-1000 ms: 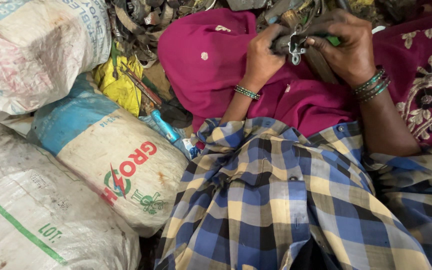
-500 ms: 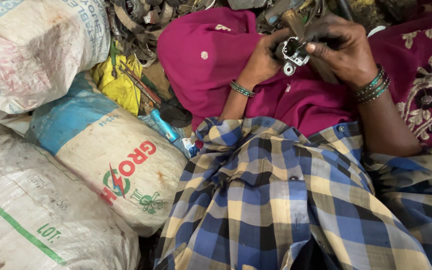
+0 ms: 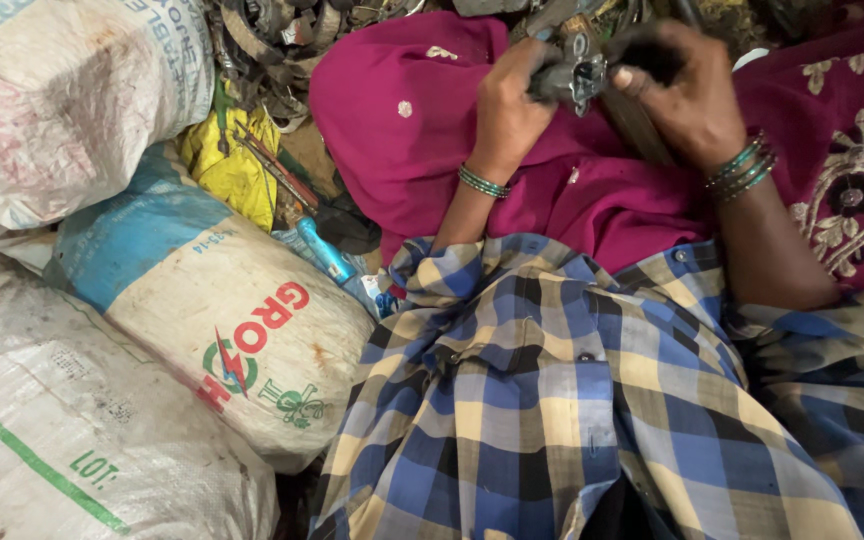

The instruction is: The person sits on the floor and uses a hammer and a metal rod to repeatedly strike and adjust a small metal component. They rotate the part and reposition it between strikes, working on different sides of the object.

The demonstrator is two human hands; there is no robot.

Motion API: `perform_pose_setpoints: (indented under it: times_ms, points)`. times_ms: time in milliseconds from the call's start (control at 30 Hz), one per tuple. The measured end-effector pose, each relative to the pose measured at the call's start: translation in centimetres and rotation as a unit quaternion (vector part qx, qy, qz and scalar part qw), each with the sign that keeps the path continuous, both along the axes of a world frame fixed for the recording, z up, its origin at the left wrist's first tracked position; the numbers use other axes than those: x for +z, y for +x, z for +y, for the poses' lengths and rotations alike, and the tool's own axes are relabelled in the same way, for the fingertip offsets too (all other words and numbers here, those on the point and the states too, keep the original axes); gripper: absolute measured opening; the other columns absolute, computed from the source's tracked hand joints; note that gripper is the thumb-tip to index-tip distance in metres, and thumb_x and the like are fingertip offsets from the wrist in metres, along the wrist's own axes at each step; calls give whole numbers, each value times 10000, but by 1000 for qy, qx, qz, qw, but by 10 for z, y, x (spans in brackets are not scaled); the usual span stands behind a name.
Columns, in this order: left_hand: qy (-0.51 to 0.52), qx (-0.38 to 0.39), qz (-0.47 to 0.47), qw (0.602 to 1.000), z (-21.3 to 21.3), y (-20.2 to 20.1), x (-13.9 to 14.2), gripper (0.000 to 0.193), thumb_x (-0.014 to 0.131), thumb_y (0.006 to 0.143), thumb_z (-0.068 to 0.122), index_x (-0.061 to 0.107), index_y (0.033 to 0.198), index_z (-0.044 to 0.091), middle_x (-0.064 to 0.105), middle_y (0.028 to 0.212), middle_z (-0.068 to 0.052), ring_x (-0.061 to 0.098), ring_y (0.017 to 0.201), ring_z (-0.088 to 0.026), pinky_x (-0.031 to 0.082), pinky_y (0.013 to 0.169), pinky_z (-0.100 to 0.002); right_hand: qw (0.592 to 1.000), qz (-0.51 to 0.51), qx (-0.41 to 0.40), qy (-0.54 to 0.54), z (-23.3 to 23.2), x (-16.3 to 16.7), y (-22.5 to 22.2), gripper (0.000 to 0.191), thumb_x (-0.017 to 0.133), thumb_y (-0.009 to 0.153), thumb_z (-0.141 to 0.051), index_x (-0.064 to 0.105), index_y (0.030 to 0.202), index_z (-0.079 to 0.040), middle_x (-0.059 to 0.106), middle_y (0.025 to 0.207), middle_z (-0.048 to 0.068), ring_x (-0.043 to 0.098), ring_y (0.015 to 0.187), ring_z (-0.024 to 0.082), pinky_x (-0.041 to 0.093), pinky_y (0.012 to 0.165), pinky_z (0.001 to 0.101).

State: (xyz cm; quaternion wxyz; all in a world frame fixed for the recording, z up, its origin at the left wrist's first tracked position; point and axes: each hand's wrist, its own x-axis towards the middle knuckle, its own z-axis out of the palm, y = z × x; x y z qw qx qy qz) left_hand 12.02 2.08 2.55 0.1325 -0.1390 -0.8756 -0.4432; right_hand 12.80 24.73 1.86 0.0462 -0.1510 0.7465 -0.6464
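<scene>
Both hands work at the top of the view, over a lap draped in magenta cloth (image 3: 402,110). The left hand (image 3: 507,110) has its grip closed around a small grimy metal part (image 3: 577,72), and the right hand (image 3: 687,95) pinches the same piece from the other side. Green bangles (image 3: 742,165) circle the right wrist. Stuffed woven sacks (image 3: 242,330) lie to the left, beside a heap of metal scrap (image 3: 272,30).

Metal part (image 3: 580,72) mostly covered by left hand (image 3: 509,112) and right hand (image 3: 690,100), its shape unclear, scrap pile (image 3: 282,30) cut off by top edge, dark and jumbled, sacks (image 3: 62,100) cropped at left edge, checked shirt (image 3: 592,400) cropped at bottom.
</scene>
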Motion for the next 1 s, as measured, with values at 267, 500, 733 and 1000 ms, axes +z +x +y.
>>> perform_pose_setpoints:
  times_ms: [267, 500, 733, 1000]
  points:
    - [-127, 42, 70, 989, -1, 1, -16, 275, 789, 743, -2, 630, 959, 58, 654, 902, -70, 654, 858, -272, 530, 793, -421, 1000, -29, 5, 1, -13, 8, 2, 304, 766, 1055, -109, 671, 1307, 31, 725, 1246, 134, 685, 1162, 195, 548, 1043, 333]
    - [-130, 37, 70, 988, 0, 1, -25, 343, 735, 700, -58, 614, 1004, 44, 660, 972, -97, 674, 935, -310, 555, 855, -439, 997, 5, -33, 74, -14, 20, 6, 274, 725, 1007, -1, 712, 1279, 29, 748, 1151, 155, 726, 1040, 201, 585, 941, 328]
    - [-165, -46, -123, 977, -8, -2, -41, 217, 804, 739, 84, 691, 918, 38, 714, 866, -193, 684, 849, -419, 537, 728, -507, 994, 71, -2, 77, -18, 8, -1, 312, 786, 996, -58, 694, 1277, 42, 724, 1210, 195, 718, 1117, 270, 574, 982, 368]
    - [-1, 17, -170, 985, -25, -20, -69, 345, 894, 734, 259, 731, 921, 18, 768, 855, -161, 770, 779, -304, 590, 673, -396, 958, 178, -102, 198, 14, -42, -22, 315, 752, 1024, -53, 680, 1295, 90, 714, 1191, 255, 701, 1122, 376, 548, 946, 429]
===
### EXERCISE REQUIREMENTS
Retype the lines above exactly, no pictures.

### TASK ANSWER
-1000 ms: 
-500 ms: 
+0 ms: 

The instruction is: The person sits on the floor and uses a hammer and a metal rod to repeatedly strike and adjust a small metal component. They rotate the part and reposition it between strikes, working on different sides of the object.

The demonstrator is two human hands; there is no robot.

Motion API: `perform_pose_setpoints: (indented under it: times_ms, points)`. times_ms: time in milliseconds from the call's start (control at 30 Hz), one per tuple. The measured end-effector pose, each relative to the pose measured at the call's start: translation in centimetres and rotation as a unit quaternion (vector part qx, qy, qz and scalar part qw), each with the sign that keeps the path continuous, both along the axes of a world frame fixed for the recording, z up, its origin at the left wrist's first tracked position; the numbers use other axes than those: x for +z, y for +x, z for +y, for the poses' lengths and rotations alike, and the tool's own axes are relabelled in the same way, for the fingertip offsets too (all other words and numbers here, those on the point and the states too, keep the original axes); gripper: absolute measured opening; the other columns absolute, computed from the source's tracked hand joints; note that gripper is the thumb-tip to index-tip distance in metres, and thumb_x and the like are fingertip offsets from the wrist in metres, along the wrist's own axes at each step; calls give whole numbers, each value times 10000, but by 1000 for qy, qx, qz, qw, but by 10 for z, y, x (spans in brackets are not scaled); the usual span stands behind a name.
Columns, in this order: left_hand: qy (-0.51 to 0.52), qx (-0.38 to 0.39), qz (-0.47 to 0.47), qw (0.602 to 1.000), z (-21.3 to 21.3), y (-20.2 to 20.1), x (-13.9 to 14.2), gripper (0.000 to 0.193), thumb_x (-0.014 to 0.131), thumb_y (0.006 to 0.143), thumb_z (-0.068 to 0.122), index_x (-0.061 to 0.107), index_y (0.033 to 0.198), index_z (-0.044 to 0.091), middle_x (-0.064 to 0.105), middle_y (0.028 to 0.212), middle_z (-0.068 to 0.052), ring_x (-0.061 to 0.098), ring_y (0.017 to 0.201), ring_z (-0.088 to 0.026), pinky_x (-0.031 to 0.082), pinky_y (0.013 to 0.169), pinky_z (-0.100 to 0.002); right_hand: qw (0.592 to 1.000), qz (-0.51 to 0.51), qx (-0.41 to 0.40), qy (-0.54 to 0.54), z (-23.3 to 23.2), x (-16.3 to 16.7), y (-22.5 to 22.2), gripper (0.000 to 0.191), thumb_x (-0.017 to 0.133), thumb_y (-0.009 to 0.153), thumb_z (-0.141 to 0.051), index_x (-0.064 to 0.105), index_y (0.030 to 0.202), index_z (-0.079 to 0.040), middle_x (-0.059 to 0.106), middle_y (0.025 to 0.207), middle_z (-0.048 to 0.068), ring_x (-0.043 to 0.098), ring_y (0.015 to 0.187), ring_z (-0.024 to 0.082), pinky_x (-0.041 to 0.093), pinky_y (0.012 to 0.165), pinky_z (0.001 to 0.101).

State: (xyz cm; quaternion wxyz; all in a world frame fixed for the recording, z up, its origin at the left wrist's first tracked position; point and axes: each hand's wrist, its own x-axis towards the middle knuckle, its own z-axis out of the palm, y = z × x; x y z qw qx qy qz) left_hand 12.02 2.08 2.55 0.1325 -0.1390 -0.8756 -0.4432; right_hand 12.80 24.73 1.86 0.0462 -0.1510 0.7465 -0.6464
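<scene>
Both hands work at the top of the view, over a lap draped in magenta cloth (image 3: 402,110). The left hand (image 3: 507,110) has its grip closed around a small grimy metal part (image 3: 577,72), and the right hand (image 3: 687,95) pinches the same piece from the other side. Green bangles (image 3: 742,165) circle the right wrist. Stuffed woven sacks (image 3: 242,330) lie to the left, beside a heap of metal scrap (image 3: 272,30).

Metal part (image 3: 580,72) mostly covered by left hand (image 3: 509,112) and right hand (image 3: 690,100), its shape unclear, scrap pile (image 3: 282,30) cut off by top edge, dark and jumbled, sacks (image 3: 62,100) cropped at left edge, checked shirt (image 3: 592,400) cropped at bottom.
</scene>
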Motion for the next 1 s, as measured, with values at 267, 500, 733 and 1000 ms, axes +z +x +y.
>>> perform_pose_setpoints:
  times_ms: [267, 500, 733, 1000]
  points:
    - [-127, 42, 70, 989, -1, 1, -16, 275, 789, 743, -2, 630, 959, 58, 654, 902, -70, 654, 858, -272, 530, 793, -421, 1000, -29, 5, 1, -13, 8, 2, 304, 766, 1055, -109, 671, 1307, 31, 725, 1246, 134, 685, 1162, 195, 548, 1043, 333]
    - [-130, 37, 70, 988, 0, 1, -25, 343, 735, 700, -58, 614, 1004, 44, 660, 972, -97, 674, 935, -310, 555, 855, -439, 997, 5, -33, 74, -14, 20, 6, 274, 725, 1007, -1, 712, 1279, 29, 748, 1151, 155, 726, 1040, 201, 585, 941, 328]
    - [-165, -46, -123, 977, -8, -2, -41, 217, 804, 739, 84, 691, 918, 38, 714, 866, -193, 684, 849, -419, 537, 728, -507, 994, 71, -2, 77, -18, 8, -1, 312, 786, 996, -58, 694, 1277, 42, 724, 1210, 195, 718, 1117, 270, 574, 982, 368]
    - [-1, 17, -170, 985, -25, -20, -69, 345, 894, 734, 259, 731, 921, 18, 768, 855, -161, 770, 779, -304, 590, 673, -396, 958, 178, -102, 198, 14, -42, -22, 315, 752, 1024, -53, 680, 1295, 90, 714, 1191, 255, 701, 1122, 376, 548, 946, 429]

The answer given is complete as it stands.